*EXERCISE PROMPT:* An exact copy of the listing below is required.

[[ RECORDED DATA, beginning ]]

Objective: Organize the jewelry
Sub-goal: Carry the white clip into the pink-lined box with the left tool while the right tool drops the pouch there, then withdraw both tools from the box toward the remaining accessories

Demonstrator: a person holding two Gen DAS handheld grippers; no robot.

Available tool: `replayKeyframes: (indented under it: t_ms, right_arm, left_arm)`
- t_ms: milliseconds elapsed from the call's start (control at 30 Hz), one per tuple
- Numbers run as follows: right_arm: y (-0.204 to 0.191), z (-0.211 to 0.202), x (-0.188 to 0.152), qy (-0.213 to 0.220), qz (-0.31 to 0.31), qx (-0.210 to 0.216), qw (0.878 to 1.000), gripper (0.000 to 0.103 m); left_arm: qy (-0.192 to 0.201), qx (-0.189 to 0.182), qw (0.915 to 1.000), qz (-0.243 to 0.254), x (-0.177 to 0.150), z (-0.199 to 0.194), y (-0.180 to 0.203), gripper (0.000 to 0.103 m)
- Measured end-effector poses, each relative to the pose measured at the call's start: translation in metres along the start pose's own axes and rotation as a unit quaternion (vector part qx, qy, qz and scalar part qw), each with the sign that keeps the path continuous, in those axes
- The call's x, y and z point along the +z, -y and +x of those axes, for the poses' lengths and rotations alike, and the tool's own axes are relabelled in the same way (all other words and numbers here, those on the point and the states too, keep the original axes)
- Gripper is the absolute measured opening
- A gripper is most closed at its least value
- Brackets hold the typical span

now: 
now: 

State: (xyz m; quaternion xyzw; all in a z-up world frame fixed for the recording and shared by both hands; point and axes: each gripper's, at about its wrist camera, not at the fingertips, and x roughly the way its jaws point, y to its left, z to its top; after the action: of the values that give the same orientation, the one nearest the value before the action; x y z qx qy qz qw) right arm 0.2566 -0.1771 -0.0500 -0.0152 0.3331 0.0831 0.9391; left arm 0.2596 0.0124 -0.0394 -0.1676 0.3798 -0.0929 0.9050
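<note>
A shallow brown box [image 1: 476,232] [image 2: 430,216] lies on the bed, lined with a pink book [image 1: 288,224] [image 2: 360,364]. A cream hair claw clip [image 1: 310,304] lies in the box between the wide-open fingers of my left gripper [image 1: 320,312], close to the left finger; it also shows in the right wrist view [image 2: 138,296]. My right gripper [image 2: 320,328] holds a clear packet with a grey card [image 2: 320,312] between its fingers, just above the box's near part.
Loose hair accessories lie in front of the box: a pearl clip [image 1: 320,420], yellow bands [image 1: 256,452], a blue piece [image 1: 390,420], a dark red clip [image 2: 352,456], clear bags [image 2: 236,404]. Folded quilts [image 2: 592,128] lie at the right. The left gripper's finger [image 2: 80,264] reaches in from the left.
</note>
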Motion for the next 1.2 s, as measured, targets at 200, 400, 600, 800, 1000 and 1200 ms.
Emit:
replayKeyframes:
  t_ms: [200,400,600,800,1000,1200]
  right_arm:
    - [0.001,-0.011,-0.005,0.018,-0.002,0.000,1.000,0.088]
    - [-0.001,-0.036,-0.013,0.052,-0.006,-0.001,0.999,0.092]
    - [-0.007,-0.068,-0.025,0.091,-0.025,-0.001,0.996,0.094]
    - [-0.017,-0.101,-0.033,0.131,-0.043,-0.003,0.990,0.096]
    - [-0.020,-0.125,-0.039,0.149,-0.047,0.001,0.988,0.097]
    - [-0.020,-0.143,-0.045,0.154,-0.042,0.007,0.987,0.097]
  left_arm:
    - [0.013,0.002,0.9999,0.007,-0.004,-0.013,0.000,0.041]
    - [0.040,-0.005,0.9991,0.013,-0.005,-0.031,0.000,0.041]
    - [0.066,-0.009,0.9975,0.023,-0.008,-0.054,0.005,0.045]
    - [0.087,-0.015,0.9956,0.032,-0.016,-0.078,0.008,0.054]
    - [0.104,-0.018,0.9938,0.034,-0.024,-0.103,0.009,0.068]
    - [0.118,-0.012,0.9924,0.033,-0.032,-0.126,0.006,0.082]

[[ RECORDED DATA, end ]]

*WRITTEN RESPONSE:*
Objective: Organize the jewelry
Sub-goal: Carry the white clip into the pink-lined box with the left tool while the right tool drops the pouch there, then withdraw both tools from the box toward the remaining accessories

Demonstrator: a person holding two Gen DAS handheld grippers; no robot.

Available tool: `replayKeyframes: (indented under it: t_ms, right_arm, left_arm)`
- t_ms: milliseconds elapsed from the call's start (control at 30 Hz), one per tuple
- Numbers run as follows: right_arm: y (-0.204 to 0.191), z (-0.211 to 0.202), x (-0.188 to 0.152), qy (-0.213 to 0.220), qz (-0.31 to 0.31), qx (-0.210 to 0.216), qw (0.878 to 1.000), gripper (0.000 to 0.103 m); left_arm: qy (-0.192 to 0.201), qx (-0.189 to 0.182), qw (0.915 to 1.000), qz (-0.243 to 0.254), x (-0.177 to 0.150), z (-0.199 to 0.194), y (-0.180 to 0.203), gripper (0.000 to 0.103 m)
- Measured end-effector poses, each relative to the pose measured at the call's start: translation in metres along the start pose's own axes and rotation as a unit quaternion (vector part qx, qy, qz and scalar part qw), each with the sign that keeps the path continuous, in those axes
- The call's x, y and z point along the +z, -y and +x of those axes, for the poses' lengths and rotations alike, and the tool's own axes are relabelled in the same way (all other words and numbers here, those on the point and the states too, keep the original axes)
- Gripper is the absolute measured opening
- A gripper is most closed at its least value
- Brackets hold the typical span

now: 
now: 

State: (xyz m; quaternion xyzw; all in a z-up world frame fixed for the recording and shared by both hands; point and axes: each gripper's, at about its wrist camera, not at the fingertips, and x roughly the way its jaws point, y to its left, z to its top; after the action: of the values that give the same orientation, the one nearest the value before the action; x y z qx qy qz qw) right arm 0.2566 -0.1771 -0.0500 -0.0152 0.3331 0.0831 0.9391; left arm 0.2596 0.0124 -0.0394 -0.1676 0.3798 -0.0929 0.9050
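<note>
A shallow brown box [image 1: 476,232] [image 2: 430,216] lies on the bed, lined with a pink book [image 1: 288,224] [image 2: 360,364]. A cream hair claw clip [image 1: 310,304] lies in the box between the wide-open fingers of my left gripper [image 1: 320,312], close to the left finger; it also shows in the right wrist view [image 2: 138,296]. My right gripper [image 2: 320,328] holds a clear packet with a grey card [image 2: 320,312] between its fingers, just above the box's near part.
Loose hair accessories lie in front of the box: a pearl clip [image 1: 320,420], yellow bands [image 1: 256,452], a blue piece [image 1: 390,420], a dark red clip [image 2: 352,456], clear bags [image 2: 236,404]. Folded quilts [image 2: 592,128] lie at the right. The left gripper's finger [image 2: 80,264] reaches in from the left.
</note>
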Motion for the next 1.2 s, as measured, targets at 200, 400, 600, 800, 1000 and 1200 ms.
Emit:
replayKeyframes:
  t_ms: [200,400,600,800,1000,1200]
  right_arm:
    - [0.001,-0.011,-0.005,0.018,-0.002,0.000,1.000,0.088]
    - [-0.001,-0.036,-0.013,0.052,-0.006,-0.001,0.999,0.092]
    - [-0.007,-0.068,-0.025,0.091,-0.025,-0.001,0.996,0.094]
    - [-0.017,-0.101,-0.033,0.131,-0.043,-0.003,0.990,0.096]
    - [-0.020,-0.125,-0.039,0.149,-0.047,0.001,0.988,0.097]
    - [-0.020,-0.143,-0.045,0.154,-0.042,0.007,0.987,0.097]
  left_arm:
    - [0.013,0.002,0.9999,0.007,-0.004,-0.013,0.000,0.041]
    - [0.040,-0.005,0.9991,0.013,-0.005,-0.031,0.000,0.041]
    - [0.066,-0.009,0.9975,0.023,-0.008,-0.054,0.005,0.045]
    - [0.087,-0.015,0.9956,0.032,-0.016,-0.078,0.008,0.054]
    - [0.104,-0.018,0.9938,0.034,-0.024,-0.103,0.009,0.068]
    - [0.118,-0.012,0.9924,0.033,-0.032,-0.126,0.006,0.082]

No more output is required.